In any enterprise, a tool is only as good as its user’s knowledge about how to apply it. With the modern bioengineer’s toolbox overflowing with the likes of CRISPR-Cas9, RNA interference and many more, this fact is being realized by biologists more than ever before.
As tools like these are refined and perfected, we are looking at a near future where the greatest barrier to their implementation will have little to do with their reliability, but rather our limited knowledge of how and where to apply them.
That’s because, for how far we have come, our understanding of the intricacies of the human genome remains rudimentary. We are rapidly approaching a point where sequencing the genome is almost a trivial task, but comprehensively understanding the meaning of that sequence is yet a far-off goal.
In fact, we haven’t even been able to nail down a firm figure for the number of protein-coding genes in the human genome, although we do know that they make up only roughly 2% of total human DNA. Of the protein coding genes that are known, only a portion have been thoroughly characterized.

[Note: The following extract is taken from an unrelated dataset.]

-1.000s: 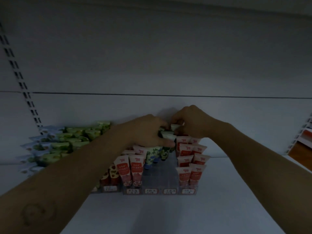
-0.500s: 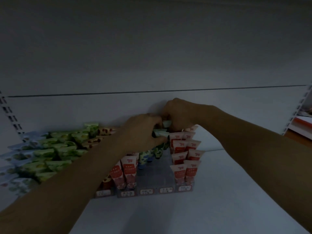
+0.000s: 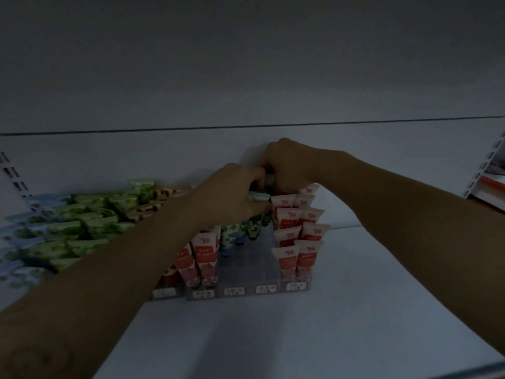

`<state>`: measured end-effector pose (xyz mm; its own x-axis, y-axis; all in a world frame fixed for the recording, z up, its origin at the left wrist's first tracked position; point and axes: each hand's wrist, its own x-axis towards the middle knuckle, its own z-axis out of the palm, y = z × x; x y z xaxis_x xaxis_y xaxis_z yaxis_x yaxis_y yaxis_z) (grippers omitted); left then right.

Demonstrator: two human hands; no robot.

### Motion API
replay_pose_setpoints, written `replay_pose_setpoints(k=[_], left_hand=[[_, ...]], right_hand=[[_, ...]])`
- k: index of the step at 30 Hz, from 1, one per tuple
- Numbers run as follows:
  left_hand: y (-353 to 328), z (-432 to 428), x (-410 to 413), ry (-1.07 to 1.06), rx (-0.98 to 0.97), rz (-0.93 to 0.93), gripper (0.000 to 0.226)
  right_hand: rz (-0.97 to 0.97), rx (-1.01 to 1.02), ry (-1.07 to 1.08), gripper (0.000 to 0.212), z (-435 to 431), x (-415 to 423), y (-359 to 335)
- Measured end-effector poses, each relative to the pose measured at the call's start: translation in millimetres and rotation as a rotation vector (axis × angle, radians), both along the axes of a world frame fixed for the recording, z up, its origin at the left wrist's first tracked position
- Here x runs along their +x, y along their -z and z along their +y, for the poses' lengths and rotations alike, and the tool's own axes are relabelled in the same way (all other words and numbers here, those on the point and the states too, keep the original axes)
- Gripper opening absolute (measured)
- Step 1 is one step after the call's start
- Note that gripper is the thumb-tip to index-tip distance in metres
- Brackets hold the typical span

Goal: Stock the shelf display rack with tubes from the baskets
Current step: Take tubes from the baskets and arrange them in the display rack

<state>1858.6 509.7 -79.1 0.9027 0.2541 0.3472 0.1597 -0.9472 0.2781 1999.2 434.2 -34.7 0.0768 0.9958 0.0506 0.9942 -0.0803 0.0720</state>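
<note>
Rack stands on the shelf, red tubes filling its 3 o'clock rows. Loose tubes heap at its 9 o'clock. My hands meet at its 12 o'clock end: left hand grips a green tube; right hand is curled beside it, whether holding anything I cannot tell

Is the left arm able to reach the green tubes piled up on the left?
Probably yes. The green tubes lie uncovered right beside the left arm. But the left grip holds a pale green tube at the back of the rack, so it would have to let go first.
</note>
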Motion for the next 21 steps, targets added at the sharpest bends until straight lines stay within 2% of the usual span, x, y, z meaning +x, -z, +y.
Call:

Even less is known about the significance of the noncoding regions of the genome—that is, the other 98%- not to mention the contribution of epigenetic and environmental factors.
The stakes for gathering this knowledge are high. Before we can elevate biology from a discipline of science into a discipline of engineering, we need to know exactly what we’re working with.
Successful and responsible manipulation of genomes demands an absolutely watertight understanding of their structure and function. So what is it going to take to get there? The short answer is genomes—and a lot of them.
In order to paint a detailed picture of human genetics, biobanks around the world have already compiled a monumental amount of data points consisting of genetic, clinical, and other phenotypic data from hundreds of thousands of donors. The UK Biobank contains over 500,000 samples.
Iceland’s deCODE biobank now houses the genomes of over a third of the country’s native population. The Mayo Clinic’s PMI Cohort Program is shooting to enroll a million participants in the US over the next four years.
And yet, despite the impressive scale of these collections, most biobankers will agree that the acquisition of samples is perhaps the most challenging part of conducting research that aims to learn more about the human genome. What makes sample collection so difficult for biobanks?
Many studies have attempted to answer this question and consistently found that certain concerns correlate with unwillingness to participate in biobanking endeavors. Not surprisingly, participants most commonly report that they are deterred by worries about information security and maintenance of their anonymity.
Another commonly reported concern relates to the use of their samples in “unspecified” research. For example, people might be willing to part with their DNA in the name of studying a disease that runs in their family, but aren’t willing to give broad consent to researchers for the re-use that data in other studies or the sharing of it with other research groups.
Thankfully, there is some evidence that these concerns can be overcome with better participant education and a more thoughtful, deliberate consent process. But there is one other barrier that might not be so easily overcome. Studies of biobank participants have also shown that many individuals’ willingness to participate is contingent on a return of results. Many want to get something meaningful out of the study for themselves, and if they can’t, then you can count them out.
This barrier is trickier than the others. Big data research is often not instantly gratifying and return of results can be something of a tall order, especially when demanded in conjunction with deidentified anonymity.
In fact, with genomics presently in its infancy, many biobank participants may never see an ounce of direct benefit to themselves that is based on the studies conducted on their samples.
But this doesn’t change the fact that many people expect biobanking to take the form of a more traditional transaction: you give something, you receive something back. On this front, genomics faces a particularly wicked problem. To provide results, the field must gather data, and to acquire that data, the field must provide results.
How this impasse can be reconciled is, for now, anyone’s guess. It is impossible to say how long it will take for genomics to become seasoned enough for researchers to be able to apply their bountiful toolbox at will and deliver on the expectations of results.
For now, it remains one of the more intractable challenges to biobanking and, in turn, to a future where the delivery of such results possible.